Start of ENTRIES SUPPLIED

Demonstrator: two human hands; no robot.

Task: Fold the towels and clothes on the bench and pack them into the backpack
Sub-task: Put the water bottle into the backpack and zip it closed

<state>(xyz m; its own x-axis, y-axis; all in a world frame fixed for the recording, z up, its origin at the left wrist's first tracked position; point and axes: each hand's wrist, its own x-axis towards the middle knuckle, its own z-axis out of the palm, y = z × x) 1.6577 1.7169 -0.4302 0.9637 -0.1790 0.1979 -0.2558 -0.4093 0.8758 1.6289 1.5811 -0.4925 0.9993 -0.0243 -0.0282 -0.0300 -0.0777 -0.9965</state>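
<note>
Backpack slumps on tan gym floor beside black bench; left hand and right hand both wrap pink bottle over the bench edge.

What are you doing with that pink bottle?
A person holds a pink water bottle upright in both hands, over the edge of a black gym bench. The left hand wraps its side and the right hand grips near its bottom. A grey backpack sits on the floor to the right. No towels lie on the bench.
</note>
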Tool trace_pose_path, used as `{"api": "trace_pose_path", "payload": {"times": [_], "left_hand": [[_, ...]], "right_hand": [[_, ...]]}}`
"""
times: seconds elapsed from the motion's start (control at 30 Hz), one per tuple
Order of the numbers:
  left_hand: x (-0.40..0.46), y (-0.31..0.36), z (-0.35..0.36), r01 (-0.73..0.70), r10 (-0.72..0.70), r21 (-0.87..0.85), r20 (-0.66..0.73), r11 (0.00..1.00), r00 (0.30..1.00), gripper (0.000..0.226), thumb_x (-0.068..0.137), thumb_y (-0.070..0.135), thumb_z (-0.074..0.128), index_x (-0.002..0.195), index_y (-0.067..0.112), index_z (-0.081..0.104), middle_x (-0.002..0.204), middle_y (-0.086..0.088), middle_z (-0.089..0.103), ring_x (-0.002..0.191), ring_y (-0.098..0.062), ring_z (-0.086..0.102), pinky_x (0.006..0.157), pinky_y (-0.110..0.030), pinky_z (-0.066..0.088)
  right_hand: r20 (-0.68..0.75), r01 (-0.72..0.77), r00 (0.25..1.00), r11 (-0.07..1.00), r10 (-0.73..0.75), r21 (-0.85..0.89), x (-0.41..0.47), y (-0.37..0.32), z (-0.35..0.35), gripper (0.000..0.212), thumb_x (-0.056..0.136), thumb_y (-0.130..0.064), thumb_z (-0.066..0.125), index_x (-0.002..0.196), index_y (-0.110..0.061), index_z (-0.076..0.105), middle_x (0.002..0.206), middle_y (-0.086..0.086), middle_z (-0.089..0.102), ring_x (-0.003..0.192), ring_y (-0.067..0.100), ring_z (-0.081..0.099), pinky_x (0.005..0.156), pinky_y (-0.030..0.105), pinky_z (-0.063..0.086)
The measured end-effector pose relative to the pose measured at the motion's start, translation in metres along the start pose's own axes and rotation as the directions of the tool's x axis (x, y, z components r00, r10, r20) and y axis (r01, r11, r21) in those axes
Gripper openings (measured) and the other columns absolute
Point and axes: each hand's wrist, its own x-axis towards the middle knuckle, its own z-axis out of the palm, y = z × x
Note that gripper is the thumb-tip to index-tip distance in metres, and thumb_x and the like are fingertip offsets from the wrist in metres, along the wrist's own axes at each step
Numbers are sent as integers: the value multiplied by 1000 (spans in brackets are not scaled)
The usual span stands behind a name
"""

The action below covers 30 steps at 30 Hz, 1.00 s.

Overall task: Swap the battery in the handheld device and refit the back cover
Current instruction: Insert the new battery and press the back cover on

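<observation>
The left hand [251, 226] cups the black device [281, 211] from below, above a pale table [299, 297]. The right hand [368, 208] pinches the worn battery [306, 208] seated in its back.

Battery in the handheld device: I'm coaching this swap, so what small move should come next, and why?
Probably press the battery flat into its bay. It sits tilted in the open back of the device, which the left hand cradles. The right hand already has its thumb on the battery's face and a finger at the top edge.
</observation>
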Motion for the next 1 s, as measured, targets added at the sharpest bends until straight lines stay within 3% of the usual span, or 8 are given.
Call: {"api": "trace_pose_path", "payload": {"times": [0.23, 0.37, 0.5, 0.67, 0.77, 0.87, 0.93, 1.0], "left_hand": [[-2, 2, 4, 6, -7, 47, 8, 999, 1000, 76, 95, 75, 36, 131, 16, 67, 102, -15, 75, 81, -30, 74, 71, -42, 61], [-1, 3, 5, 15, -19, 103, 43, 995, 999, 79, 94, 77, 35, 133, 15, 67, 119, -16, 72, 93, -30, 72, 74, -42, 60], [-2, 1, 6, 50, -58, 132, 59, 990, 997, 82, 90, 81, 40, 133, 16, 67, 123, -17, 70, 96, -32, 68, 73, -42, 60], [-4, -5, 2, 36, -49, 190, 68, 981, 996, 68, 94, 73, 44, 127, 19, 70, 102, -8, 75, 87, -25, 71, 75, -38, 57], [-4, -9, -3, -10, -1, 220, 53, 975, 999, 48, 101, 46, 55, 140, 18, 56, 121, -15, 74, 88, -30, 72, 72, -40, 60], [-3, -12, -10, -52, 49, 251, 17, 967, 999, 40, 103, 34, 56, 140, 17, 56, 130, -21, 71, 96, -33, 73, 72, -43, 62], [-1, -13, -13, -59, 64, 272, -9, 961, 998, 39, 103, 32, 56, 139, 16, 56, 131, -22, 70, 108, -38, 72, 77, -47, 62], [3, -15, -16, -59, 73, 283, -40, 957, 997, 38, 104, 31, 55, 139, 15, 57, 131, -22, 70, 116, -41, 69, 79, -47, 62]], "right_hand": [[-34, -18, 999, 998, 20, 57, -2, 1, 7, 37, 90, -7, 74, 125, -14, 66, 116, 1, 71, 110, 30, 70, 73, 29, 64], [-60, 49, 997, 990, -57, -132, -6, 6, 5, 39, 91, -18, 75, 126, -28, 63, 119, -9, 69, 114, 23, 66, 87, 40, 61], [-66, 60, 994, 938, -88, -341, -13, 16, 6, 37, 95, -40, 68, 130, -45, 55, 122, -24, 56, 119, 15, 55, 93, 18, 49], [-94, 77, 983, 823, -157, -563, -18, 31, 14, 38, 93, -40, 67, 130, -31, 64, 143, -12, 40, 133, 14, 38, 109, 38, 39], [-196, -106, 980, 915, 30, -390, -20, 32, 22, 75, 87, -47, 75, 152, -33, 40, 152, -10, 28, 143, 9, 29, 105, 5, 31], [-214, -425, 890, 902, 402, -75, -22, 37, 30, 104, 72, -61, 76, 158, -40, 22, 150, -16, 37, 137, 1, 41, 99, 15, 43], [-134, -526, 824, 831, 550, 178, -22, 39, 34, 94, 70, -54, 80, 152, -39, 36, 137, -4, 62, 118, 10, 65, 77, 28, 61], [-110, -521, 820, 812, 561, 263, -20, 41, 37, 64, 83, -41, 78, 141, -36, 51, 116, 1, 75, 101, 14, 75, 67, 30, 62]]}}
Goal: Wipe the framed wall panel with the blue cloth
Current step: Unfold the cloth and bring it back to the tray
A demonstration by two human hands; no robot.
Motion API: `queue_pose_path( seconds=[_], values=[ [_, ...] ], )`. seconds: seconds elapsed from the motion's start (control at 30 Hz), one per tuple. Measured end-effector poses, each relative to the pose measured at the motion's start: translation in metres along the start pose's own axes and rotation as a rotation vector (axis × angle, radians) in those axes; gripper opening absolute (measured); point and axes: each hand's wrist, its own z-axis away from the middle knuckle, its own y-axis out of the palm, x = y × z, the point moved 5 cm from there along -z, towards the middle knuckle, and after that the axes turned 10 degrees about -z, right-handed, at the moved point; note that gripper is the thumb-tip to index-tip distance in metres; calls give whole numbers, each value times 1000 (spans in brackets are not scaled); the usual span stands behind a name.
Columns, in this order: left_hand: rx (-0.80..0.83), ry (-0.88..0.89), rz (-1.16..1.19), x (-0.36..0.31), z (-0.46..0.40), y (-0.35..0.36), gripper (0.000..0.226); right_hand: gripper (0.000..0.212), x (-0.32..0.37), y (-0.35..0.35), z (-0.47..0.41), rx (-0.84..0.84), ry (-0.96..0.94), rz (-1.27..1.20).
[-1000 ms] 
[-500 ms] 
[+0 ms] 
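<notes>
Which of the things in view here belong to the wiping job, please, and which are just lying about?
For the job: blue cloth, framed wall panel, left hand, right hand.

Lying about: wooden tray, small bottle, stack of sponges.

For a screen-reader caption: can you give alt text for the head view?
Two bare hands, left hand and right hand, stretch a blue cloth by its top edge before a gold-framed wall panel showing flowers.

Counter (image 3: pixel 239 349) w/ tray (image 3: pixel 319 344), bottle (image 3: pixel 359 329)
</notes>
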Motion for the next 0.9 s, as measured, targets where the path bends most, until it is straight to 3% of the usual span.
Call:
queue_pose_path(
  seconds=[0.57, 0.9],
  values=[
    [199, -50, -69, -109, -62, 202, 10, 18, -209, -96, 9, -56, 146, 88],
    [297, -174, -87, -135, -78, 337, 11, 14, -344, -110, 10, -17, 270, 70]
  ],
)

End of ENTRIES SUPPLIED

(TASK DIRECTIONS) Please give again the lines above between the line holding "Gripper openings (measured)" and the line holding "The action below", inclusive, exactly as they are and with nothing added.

(REPLY TO THE TASK)
Gripper openings (measured) and the other columns absolute
Point and axes: each hand's wrist, its own x-axis towards the middle knuckle, its own z-axis out of the palm, y = z × x
Note that gripper is the thumb-tip to index-tip distance in metres, and thumb_x and the like are fingertip offsets from the wrist in metres, along the wrist's own axes at each step
Numbers are sent as integers: the value multiplied by 1000 (spans in brackets are not scaled)
The usual span stands behind a name
"""

The action below covers 30 steps at 30 Hz, 1.00 s.

Nothing else is needed to complete this exercise.